Search code examples
pandasmulti-index

How i can find non Nan occurrencies patterns in a multi index dataframe?


I am dealing with a multi-indexed dataframe that looks like this:

multi indexed data frame

(sorry for writing null instead of NaN)

What could be the most efficient way to find occurrences of the patterns i highlighted?
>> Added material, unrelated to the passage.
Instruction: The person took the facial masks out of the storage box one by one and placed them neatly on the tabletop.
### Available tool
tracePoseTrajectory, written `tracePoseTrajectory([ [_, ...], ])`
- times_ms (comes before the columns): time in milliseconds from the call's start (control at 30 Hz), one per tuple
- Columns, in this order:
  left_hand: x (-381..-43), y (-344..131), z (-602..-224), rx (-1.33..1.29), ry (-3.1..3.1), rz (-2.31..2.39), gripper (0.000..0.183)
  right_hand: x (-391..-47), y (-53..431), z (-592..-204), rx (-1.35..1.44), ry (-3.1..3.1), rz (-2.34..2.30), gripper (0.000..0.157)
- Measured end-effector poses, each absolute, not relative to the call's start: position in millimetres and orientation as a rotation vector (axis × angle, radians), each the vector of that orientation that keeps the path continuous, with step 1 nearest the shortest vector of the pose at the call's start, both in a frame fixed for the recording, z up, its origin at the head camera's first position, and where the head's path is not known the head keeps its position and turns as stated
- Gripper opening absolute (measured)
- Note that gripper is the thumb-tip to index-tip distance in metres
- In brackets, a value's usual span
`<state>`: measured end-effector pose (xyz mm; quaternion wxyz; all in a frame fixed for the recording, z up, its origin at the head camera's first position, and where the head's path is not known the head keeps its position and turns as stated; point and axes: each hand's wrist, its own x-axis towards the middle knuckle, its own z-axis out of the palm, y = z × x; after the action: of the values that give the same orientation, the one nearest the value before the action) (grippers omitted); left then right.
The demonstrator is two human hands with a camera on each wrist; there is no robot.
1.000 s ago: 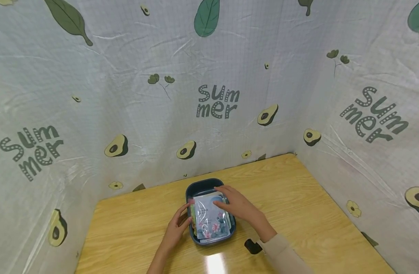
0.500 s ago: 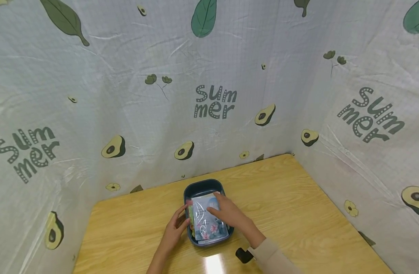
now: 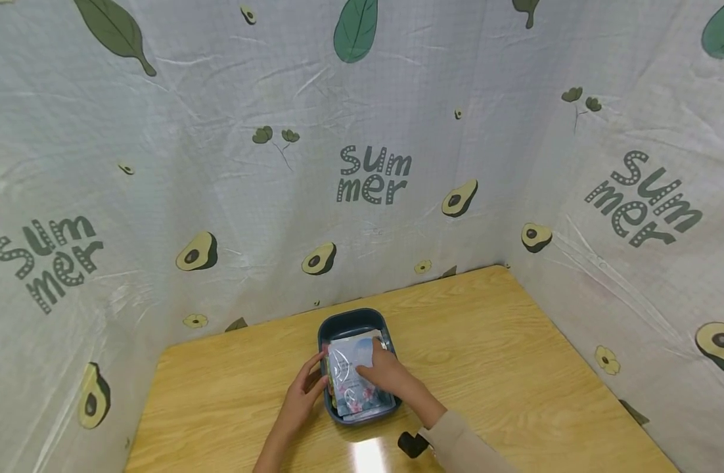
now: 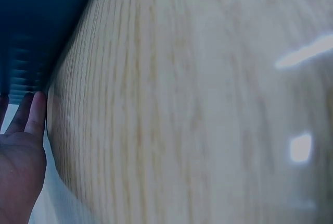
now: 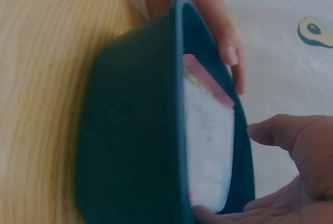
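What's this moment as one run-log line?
left hand: touching left side of bin | right hand: over top packet, contact unclear | bin: on table, packets stacked inside

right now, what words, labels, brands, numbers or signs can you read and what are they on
"sum mer", split over two lines: printed three times on the wall sheeting in the head view, at left, middle and right.
Part of similar lettering on the sheeting in the right wrist view: turned and cut off.
Small print on the top packet in the tub: too blurred to read.
No brand or number is legible.
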<state>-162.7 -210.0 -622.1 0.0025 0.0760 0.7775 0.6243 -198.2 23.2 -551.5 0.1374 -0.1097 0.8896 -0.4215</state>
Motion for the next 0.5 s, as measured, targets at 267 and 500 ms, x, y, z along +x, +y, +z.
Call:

I expect to reach a result like this one:

pattern occurrences i am looking for

Thanks in advance for any insight!

For who wants to play with it:

from io import StringIO
import pandas as pd


df1_text = """       A  B C
STAND1 CH1 NaN NaN NaN
STAND1 CH2 NaN 11.2 NaN
STAND1 CH3 12.4 7.0 NaN
STAND1 CH4 10.2 2.0 NaN
STAND2 CH1 NaN 2.5 NaN
STAND2 CH2 NaN 11.2 NaN
STAND2 CH3 NaN NaN 6.3
STAND2 CH4 NaN NaN 23.5
STAND3 CH1 NaN NaN NaN
STAND3 CH2 12.3 NaN NaN
STAND3 CH3 5.3 4.5 NaN
STAND3 CH4 7.2 25.6 NaN"""

df1 = pd.read_csv(StringIO(df1_text), delim_whitespace=True)

Solution

  • Here is one approach. In short, you can use

    df2 = df.swaplevel(0,1).unstack().notnull()
    print(pd.Series(np.dot(df2.index, df2)).value_counts())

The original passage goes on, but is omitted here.